▸ Instructions for the task: If a line in the records below holds the string "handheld", count it, and state only the final count.

Records from a dataset:
%%
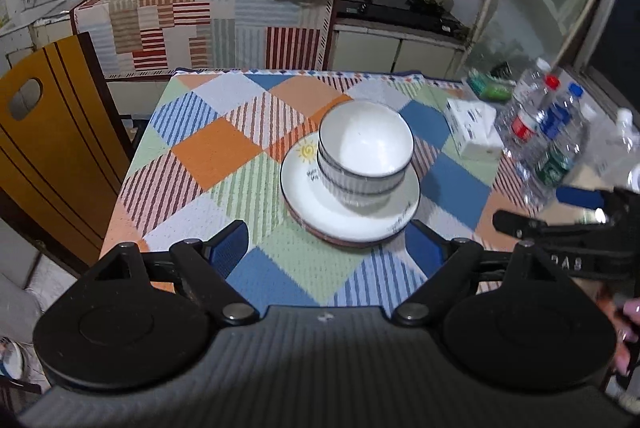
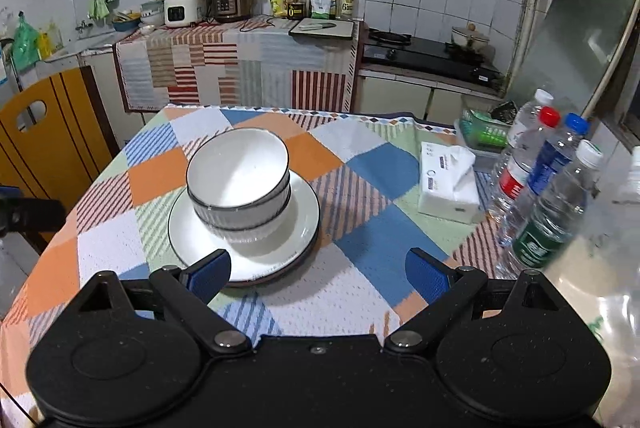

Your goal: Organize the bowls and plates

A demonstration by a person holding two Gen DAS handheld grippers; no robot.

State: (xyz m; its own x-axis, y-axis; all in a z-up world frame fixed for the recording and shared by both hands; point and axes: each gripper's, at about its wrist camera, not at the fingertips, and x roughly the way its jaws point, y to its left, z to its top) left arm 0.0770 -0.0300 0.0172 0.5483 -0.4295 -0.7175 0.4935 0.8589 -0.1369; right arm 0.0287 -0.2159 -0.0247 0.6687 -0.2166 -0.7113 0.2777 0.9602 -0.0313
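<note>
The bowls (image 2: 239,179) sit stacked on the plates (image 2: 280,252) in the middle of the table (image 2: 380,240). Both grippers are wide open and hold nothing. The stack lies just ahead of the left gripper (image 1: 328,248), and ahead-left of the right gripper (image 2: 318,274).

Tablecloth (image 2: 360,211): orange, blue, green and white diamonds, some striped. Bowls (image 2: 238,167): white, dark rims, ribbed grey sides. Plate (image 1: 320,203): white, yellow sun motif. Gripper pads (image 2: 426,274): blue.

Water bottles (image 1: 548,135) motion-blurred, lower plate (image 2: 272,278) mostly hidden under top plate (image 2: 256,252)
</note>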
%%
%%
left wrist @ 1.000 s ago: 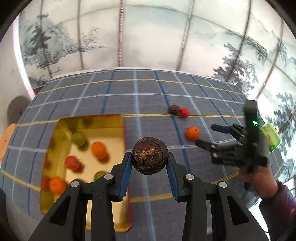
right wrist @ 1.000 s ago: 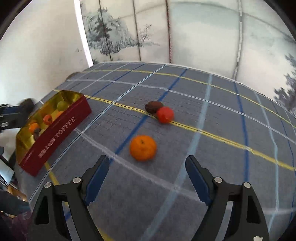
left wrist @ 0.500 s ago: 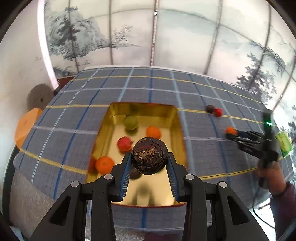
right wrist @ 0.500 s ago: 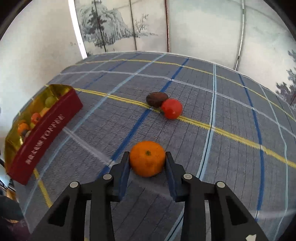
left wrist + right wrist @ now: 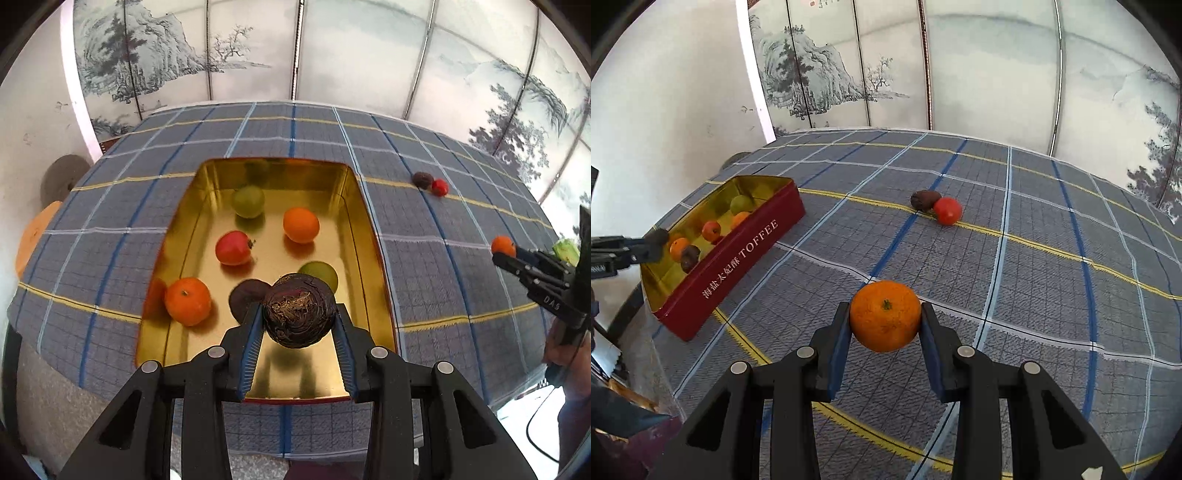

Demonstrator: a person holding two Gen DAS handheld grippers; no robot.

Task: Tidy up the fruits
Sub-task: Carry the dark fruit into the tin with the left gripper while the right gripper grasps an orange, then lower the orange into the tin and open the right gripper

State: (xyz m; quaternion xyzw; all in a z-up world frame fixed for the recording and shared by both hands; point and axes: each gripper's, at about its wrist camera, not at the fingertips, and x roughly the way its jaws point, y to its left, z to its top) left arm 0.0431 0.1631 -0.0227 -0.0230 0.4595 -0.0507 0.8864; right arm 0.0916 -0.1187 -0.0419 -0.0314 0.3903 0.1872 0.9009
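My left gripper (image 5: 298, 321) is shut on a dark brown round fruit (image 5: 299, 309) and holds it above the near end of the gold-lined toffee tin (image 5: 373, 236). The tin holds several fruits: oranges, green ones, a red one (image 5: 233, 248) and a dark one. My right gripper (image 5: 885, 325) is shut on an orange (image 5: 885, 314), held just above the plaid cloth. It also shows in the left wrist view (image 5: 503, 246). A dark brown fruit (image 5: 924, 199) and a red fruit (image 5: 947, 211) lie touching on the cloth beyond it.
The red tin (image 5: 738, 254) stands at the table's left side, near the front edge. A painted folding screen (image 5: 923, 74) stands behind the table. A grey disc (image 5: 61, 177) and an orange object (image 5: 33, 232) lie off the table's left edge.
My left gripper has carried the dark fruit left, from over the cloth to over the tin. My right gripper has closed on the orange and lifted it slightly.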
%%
▸ Your response: 2